Diet Principles (sample day)

  • Bias: Moderate-to-low carbs outside training windows; keep dietary fats adequate to support hormones; protein at ~1.6–2.2 g/kg bodyweight.
  • Meals (example):
    • 1) Oatmeal + whole eggs + peanut butter + grapefruit
    • 2) Rice, chicken, broccoli
    • 3) Pasta, tuna, avocado
    • 4) Rice, chicken
    • 5) Salmon & green salad
    • 6) Cottage cheese & broccoli
  • Supplements (typical basics): whey or high-quality protein, creatine monohydrate, omega-3s, multivitamin. (He also runs his own supplement line.)
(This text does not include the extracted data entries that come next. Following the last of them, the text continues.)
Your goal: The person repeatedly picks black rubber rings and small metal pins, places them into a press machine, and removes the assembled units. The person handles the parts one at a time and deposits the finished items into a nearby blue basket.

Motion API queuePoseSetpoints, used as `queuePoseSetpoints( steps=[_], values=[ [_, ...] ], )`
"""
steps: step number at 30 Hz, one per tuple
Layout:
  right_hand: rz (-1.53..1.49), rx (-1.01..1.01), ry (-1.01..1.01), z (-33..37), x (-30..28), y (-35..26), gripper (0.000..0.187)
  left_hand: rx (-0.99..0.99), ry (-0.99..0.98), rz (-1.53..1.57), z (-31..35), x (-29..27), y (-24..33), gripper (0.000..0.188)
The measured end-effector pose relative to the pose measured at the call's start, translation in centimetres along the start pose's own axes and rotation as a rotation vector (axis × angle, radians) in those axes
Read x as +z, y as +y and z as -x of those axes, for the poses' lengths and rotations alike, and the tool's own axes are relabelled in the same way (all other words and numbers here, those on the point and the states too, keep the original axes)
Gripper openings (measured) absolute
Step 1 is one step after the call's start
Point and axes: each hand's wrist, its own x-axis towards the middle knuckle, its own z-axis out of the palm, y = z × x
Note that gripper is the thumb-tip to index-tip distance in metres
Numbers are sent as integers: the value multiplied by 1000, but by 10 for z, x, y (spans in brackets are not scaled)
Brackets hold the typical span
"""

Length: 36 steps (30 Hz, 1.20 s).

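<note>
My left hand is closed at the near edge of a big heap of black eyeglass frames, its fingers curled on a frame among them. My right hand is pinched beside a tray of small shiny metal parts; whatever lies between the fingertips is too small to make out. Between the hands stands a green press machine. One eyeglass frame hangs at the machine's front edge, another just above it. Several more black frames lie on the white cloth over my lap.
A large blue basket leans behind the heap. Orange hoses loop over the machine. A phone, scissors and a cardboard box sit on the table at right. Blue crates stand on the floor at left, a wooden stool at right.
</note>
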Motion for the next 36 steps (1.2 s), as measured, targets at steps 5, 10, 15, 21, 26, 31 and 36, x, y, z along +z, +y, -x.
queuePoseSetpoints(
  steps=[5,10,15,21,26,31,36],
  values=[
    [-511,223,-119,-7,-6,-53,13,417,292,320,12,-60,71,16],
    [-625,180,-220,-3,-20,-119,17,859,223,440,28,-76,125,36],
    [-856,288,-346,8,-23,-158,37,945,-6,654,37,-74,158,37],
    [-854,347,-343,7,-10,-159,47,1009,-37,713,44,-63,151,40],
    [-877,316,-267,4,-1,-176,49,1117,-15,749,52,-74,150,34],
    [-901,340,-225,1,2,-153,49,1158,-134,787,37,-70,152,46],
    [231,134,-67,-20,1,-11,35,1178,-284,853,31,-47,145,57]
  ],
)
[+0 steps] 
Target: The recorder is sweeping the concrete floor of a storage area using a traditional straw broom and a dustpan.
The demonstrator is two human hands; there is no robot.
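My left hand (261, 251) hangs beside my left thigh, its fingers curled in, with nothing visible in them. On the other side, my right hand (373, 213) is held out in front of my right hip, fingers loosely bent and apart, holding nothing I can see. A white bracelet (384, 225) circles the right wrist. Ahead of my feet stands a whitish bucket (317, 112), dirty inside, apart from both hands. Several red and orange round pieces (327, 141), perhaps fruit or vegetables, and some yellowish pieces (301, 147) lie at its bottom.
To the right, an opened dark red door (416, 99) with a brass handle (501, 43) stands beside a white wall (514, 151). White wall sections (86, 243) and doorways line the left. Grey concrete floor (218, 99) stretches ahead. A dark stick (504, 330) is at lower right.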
Recovering from Injury: The Comeback

Angelov publicly discussed stepping back due to pain/tendinitis and multiple surgeries, then returning to form—an important reminder to periodize and respect recovery.

How to Use This Program

  1. Own your technique: crisp reps, controlled eccentrics, purposeful tempo.
  2. Progress logically: add load, reps, or sets only when form is perfect.
  3. Stay lean gradually: don’t crash diet; keep protein high and lift heavy.
  4. Be consistent: his physique is built on years of relentless basics.

Official Resources

  • Coaching programs & bio: Train with Lazar / Official site
  • Supplements: Lazar Angelov Nutrition
  • Social: Instagram & YouTube for current training clips

FAQs

How many days per week does he train?
Typically five focused lifting days with 1–2 rest days, plus short cardio sessions.
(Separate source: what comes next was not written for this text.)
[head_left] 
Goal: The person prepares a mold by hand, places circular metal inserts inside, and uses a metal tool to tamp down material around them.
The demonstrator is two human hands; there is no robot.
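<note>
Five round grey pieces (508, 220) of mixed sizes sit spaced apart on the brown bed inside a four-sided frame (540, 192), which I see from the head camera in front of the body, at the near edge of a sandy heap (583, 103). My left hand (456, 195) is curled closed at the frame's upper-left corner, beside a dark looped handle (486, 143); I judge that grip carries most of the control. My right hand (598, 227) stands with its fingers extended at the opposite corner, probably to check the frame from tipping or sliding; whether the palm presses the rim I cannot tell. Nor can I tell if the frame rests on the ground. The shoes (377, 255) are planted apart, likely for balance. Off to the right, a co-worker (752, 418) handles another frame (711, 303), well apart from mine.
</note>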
What ab exercises does he rely on?
Weighted sit-ups, hanging leg raises, cable crunches, side bends/twists, layered on top of heavy compounds.

Is his routine good for beginners?
Yes—if you scale volume and load, nail form, and keep progression conservative.

Did he really have surgeries and a comeback?
Yes—he has publicly addressed injuries/surgeries and documented a return to training.